Soerya juga mengingatkan seluruh calon jemaah agar mulai menjaga kondisi kesehatan sejak dini. Menurutnya, persiapan kesehatan menjadi hal yang sangat penting mengingat sebagian besar calon jemaah merupakan lanjut usia yang telah menunggu antrean selama 13 hingga 14 tahun.
“Kami mengingatkan agar seluruh calon jemaah menjaga kesehatan. Kalau ditemukan penyakit masih ada waktu untuk berobat sebelum keberangkatan. Jangan sampai setelah menunggu belasan tahun, justru kesehatan tidak dijaga,” pesannya.

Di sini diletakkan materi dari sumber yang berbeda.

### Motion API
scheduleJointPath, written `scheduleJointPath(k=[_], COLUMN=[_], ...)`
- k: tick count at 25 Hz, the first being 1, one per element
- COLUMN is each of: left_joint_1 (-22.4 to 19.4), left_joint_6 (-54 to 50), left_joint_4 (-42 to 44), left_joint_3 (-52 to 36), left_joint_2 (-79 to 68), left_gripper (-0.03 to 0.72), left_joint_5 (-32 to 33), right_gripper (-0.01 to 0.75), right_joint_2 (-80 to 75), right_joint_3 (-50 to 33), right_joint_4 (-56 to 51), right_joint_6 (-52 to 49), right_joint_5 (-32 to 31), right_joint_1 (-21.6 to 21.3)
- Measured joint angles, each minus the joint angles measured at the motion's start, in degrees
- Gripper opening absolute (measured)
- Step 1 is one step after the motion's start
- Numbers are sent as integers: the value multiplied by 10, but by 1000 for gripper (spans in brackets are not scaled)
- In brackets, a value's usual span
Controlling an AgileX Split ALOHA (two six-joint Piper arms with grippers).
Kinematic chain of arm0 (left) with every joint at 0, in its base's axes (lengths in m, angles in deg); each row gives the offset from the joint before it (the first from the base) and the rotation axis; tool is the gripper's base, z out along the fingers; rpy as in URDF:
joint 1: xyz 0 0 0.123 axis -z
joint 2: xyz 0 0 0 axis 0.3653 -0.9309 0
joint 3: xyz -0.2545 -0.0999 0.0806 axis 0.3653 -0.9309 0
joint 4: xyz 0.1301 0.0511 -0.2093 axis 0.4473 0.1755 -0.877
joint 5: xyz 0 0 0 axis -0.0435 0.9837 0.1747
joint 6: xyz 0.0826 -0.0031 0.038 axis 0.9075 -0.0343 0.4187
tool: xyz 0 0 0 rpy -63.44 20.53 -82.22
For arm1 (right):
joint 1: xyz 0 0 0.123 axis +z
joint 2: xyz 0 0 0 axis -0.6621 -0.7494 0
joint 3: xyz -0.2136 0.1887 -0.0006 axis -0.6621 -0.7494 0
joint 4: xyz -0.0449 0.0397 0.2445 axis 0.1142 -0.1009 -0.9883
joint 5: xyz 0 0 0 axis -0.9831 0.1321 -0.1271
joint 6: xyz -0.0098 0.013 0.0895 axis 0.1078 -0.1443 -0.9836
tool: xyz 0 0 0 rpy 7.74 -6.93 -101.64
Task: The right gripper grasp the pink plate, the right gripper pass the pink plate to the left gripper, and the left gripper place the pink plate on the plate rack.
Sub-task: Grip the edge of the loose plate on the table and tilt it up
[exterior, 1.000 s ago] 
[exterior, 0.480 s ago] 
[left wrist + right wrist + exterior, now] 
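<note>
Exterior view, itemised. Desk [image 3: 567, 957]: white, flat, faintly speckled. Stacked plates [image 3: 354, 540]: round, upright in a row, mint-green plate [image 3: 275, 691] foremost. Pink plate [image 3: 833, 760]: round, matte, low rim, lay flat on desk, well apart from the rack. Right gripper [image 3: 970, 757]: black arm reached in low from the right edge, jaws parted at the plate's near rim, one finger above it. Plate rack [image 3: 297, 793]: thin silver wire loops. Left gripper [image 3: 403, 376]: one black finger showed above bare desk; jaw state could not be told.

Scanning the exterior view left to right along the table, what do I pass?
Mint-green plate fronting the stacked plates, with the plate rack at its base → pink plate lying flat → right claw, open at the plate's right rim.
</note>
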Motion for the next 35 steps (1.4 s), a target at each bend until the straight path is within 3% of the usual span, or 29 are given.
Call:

Selain kesehatan, calon jemaah juga diminta mulai mempersiapkan dana pelunasan biaya haji. Meski besaran biaya haji tahun 2027 masih menunggu keputusan resmi pemerintah bersama DPR RI, Soerya menyebut sebagian besar calon jemaah mengaku telah siap melakukan pelunasan.
“Nominal pelunasan memang masih menunggu keputusan resmi. Namun rata-rata calon jemaah yang hadir tadi menyampaikan sudah siap melunasi karena memang ingin segera berangkat ke Tanah Suci,” ungkapnya.
Pihaknya meminta jemaah yang hadir untuk menyampaikan informasi kepada tetangganya yang belum sempat datang. Nantinya seluruh calon jemaah akan dimasukkan ke dalam grup WhatsApp resmi sehingga penyampaian informasi berikutnya tidak lagi melalui surat, melainkan melalui grup tersebut.